For many, the holidays mean tipping. There are gifts for the newspaper carrier, the postal worker, the baby sitter. And now, here's a holiday tip for you -- 10 facts a-leaping:
1. The nation's best tippers dine in New Orleans, leaving an average gratuity of 19.7 percent, according to Zagat's 2012 America's Top Restaurants Survey. Americans overall tip at a 19.2 percent rate, up from 18 percent in 2000. Chicago's rate is the same as the nation's (19.2), and it's more generous than New York's (19.1) and Los Angeles's (18.7).
2. Some people believe tipping is aristocratic, undemocratic and that it promotes the idea of a servant class. In 1910, U.S. labor leader Samuel Gompers complained that tipping in Europe "borders on blackmail," and that many travelers there suffered "mosquito bites" -- demands for tips -- almost hourly.
3. A travel tip: Don't leave a gratuity in Japan. It would be considered an insult.
4. More than 100 Chicago waiters were arrested in 1918 amid accusations that restaurant workers were plotting to slip "Mickey Finn" drugs into the food and drink of bad tippers.
5. John D. Rockefeller gave away an estimated 20,000 to 30,000 coins in his lifetime. The tipping tycoon doled out dimes to adults and nickels to children, using the coins as icebreakers for conversations and as rewards for fellow golfers, amusing storytellers and others he met. When something was spilled on the floor, Rockefeller would cast dimes atop the stains to reward the person who cleaned up the mess. But he would sometimes play tricks, giving people horse chestnuts instead of coins, explaining that the chestnuts would ease their rheumatism. A dime in Rockefeller's day was the equivalent of $1.36 today.

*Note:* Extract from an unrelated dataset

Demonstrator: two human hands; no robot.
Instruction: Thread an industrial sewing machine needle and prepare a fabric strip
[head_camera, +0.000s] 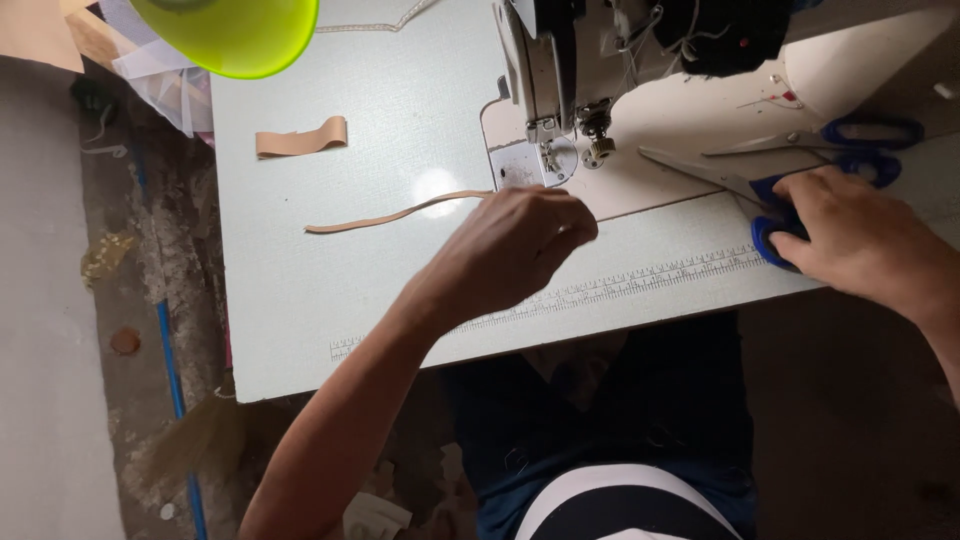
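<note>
The pale surface (300, 300), with a ruler scale printed along its near edge, carries everything here, and the sewing machine (600, 60) stands at its far right, needle area and metal plate just beyond the left hand. A lime-green lamp shade (235, 30) hangs over the far left corner, well apart from the work. The left hand (515, 245) is closed in a pinch on the near end of a long tan strip (400, 213), which trails leftward across the surface in a loose wave; it looks thin, light and limp, so it would likely sag and twist if lifted by one end, and is best held close to the end being fed, as it is now. The right hand (860, 240) rests curled on the blue handles of a pair of scissors (770, 185), whose blades lie flat on the machine bed pointing toward the needle; whether the fingers are through the loops I cannot tell. These are stiff, heavier, with sharp points, and best taken by the handles. A second pair, blue-handled too (850, 135), lies just behind. A shorter, wider tan piece (300, 138) sits curled on the surface well to the left, out of the way. Between strip and needle only the left hand itself stands.
</note>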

6. "Autograt" is slang for an automatic gratuity -- the built-in tip that restaurants may charge in certain cases, such as for large tables.
7. "Canadian" is a restaurant slang term for a presumably bad tipper, i.e. "Jodie just sat six Canadians in your section, dude."
8. Marwan al-Shehhi was not only a terrorist but a lousy tipper. After the Sept. 11 attacks, an exotic dancer named Samantha remembered the hijacker being cheap as he patronized the Olympic Garden Topless Cabaret in Las Vegas. "I'm glad he's dead with the rest of them, and I don't like feeling something like that," Samantha told the San Francisco Chronicle. "But he wasn't just a bad tipper -- he killed people."
9. Among the nicknames for a tip is baksheesh, from a Persian word for gift.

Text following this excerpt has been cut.